§ ACTIVITY
Show, from the records below, all lines that contain the word "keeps".

*** SOURCE INFORMATION ***

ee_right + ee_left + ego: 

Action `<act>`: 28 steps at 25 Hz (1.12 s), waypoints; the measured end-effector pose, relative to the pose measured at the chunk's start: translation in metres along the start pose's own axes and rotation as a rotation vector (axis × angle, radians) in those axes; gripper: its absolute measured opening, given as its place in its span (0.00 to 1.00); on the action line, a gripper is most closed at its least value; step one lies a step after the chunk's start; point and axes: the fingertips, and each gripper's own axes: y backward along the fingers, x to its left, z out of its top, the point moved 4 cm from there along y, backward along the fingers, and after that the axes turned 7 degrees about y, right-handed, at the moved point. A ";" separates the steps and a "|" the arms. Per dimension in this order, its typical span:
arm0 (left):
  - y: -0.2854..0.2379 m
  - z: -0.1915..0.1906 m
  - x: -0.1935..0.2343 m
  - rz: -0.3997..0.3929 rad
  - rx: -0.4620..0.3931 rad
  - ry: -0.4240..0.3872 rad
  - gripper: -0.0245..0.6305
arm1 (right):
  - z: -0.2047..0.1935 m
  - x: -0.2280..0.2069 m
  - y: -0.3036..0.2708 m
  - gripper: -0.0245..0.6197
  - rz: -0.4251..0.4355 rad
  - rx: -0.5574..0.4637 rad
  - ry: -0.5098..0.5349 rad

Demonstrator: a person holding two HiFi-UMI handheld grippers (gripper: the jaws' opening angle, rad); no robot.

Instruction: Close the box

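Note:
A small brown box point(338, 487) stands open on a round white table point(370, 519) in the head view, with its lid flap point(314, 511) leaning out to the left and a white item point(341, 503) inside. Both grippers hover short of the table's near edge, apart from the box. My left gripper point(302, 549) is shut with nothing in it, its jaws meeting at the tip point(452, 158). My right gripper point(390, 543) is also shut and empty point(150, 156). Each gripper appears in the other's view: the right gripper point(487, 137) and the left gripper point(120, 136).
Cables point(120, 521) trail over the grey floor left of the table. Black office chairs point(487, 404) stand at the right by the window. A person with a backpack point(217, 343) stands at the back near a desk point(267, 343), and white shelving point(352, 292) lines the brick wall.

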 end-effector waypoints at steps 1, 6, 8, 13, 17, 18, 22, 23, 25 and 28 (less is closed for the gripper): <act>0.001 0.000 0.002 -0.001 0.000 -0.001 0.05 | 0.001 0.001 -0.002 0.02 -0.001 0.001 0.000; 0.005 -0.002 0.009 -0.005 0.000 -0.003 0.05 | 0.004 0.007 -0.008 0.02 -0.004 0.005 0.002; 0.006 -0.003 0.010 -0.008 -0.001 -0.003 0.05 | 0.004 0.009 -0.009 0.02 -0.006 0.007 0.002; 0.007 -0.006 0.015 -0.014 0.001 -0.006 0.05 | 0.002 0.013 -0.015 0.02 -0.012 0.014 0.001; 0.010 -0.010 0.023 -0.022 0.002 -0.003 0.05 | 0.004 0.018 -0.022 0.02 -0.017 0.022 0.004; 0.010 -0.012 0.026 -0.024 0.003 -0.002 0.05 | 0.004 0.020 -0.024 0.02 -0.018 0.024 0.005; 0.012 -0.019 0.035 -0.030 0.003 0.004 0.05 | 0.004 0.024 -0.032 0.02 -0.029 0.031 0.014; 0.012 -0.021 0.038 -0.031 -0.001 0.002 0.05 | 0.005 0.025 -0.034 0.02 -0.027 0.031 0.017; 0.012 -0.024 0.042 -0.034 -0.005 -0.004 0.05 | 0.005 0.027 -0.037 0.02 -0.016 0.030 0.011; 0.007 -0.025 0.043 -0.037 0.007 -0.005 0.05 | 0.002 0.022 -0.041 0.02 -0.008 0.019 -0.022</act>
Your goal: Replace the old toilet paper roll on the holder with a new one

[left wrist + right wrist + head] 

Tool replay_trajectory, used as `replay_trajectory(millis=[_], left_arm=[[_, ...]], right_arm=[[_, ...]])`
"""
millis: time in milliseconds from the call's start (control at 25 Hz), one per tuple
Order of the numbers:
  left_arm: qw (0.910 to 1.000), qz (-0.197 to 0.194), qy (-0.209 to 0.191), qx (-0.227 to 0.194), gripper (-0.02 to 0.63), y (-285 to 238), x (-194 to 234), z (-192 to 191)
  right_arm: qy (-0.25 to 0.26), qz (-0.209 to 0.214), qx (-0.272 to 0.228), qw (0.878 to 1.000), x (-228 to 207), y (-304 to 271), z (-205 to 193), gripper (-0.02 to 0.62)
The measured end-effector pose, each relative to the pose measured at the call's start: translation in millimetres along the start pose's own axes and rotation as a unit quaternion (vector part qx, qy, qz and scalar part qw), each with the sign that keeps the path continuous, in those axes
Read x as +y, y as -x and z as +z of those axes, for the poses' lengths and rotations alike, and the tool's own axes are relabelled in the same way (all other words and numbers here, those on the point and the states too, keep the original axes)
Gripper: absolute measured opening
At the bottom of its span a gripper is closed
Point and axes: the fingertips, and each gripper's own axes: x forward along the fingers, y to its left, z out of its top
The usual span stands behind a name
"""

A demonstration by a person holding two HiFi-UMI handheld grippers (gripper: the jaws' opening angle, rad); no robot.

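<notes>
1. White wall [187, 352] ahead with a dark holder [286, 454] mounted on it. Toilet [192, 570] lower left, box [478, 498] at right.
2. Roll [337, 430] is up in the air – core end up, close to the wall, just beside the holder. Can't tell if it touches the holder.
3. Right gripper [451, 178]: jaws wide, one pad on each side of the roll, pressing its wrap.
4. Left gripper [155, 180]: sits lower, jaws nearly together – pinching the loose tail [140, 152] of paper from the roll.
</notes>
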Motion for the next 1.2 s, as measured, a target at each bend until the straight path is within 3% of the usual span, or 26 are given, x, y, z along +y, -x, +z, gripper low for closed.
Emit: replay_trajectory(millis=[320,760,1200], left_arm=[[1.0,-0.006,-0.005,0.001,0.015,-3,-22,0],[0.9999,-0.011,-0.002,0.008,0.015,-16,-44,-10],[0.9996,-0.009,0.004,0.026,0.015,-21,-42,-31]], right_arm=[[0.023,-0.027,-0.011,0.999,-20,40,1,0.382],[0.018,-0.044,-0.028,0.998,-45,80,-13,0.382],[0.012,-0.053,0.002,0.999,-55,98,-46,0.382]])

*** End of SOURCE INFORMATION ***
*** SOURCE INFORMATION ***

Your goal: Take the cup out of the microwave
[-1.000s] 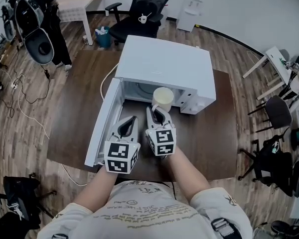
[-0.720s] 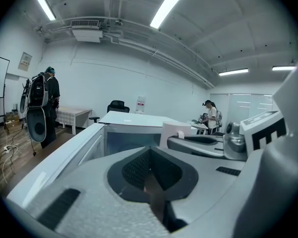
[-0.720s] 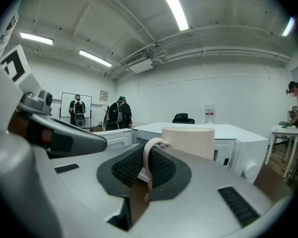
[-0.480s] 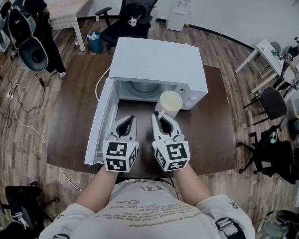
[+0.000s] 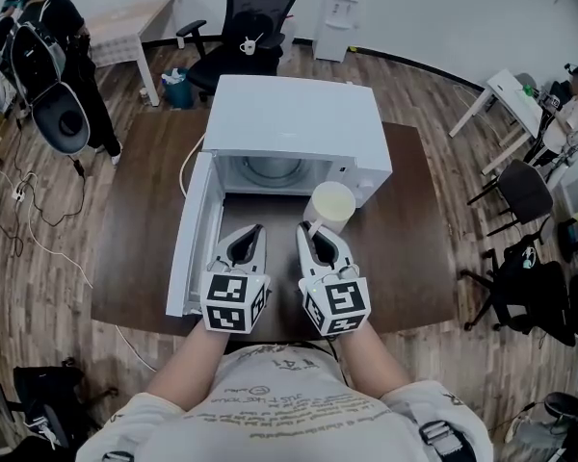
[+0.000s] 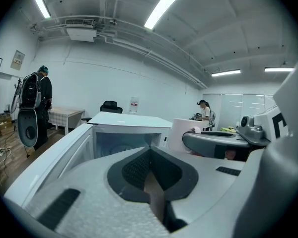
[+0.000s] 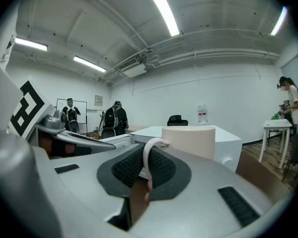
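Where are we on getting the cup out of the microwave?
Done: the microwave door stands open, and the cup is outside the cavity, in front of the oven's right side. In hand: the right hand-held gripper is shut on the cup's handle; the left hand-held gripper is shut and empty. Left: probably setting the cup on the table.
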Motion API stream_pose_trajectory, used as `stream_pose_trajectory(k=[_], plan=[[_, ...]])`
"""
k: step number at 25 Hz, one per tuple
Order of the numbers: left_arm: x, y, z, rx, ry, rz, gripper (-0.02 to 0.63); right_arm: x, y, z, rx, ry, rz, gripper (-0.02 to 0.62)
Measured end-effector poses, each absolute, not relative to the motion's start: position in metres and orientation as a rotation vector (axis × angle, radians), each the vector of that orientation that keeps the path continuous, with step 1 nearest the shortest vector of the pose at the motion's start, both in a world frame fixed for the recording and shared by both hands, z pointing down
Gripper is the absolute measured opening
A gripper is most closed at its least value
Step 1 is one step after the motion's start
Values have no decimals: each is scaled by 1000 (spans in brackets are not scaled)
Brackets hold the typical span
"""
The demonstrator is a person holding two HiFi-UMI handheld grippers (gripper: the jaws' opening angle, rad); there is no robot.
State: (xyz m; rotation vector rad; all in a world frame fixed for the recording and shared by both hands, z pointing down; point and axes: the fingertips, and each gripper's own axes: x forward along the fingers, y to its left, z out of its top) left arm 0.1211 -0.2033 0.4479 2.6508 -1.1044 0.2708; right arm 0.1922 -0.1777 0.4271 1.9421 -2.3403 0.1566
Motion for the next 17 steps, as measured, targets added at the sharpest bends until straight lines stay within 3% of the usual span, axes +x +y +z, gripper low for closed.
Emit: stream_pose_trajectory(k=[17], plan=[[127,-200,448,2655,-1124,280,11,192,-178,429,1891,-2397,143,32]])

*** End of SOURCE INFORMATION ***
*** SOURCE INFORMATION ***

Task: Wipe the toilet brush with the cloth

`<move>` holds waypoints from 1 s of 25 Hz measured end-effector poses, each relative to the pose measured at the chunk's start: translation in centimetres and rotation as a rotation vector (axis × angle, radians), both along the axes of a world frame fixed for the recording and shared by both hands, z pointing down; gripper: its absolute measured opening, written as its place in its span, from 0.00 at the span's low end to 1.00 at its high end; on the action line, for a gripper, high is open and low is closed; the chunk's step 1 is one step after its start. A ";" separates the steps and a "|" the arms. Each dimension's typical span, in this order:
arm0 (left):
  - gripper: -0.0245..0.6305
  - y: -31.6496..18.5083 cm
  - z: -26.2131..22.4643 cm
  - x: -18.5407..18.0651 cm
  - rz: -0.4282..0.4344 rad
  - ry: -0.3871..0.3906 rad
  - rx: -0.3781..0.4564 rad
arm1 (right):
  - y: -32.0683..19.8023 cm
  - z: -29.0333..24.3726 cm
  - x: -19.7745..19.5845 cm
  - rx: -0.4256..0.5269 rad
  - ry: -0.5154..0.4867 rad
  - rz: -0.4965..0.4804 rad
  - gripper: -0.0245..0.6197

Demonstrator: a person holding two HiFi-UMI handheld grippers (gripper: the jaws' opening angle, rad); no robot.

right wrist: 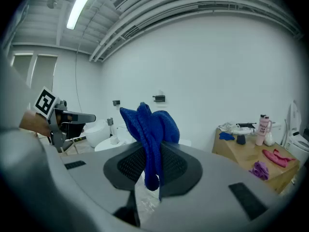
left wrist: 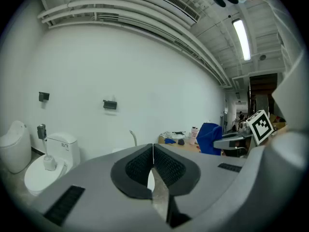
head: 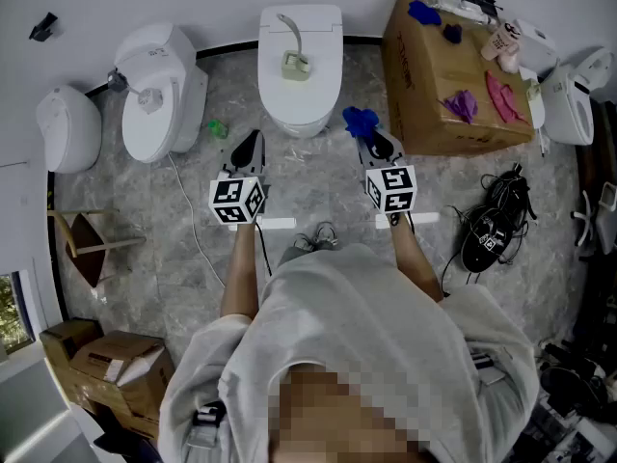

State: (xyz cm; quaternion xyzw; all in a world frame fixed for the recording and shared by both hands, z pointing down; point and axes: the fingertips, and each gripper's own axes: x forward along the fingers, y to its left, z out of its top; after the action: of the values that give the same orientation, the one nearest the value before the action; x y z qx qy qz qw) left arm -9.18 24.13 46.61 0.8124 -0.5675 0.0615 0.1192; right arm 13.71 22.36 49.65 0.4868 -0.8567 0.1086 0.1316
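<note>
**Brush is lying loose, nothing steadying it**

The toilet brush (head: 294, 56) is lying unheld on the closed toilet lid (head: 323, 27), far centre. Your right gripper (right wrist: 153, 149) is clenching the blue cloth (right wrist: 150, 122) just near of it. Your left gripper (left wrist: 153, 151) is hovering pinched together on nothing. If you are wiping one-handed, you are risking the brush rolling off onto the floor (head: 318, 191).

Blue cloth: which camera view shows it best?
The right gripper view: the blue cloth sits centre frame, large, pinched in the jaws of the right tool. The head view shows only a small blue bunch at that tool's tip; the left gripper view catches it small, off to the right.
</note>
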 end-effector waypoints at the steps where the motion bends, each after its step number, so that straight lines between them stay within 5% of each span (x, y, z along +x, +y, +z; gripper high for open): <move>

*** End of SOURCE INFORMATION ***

§ EXPECTED ANSWER
The measured end-effector pose, each relative to the pose measured at the call's start: translation in millimetres along the start pose's own axes and rotation as a unit quaternion (vector part qx, qy, qz and scalar part qw), each with the sign that keeps the path continuous, in those axes
Measured end-effector poses, each absolute, not relative to the motion's start: position in metres and orientation as a rotation vector (axis × angle, radians), each the vector of that orientation that keeps the path continuous, with step 1 nearest the shortest vector of the pose at the motion's start, both in a world frame fixed for the recording and shared by both hands, z pointing down

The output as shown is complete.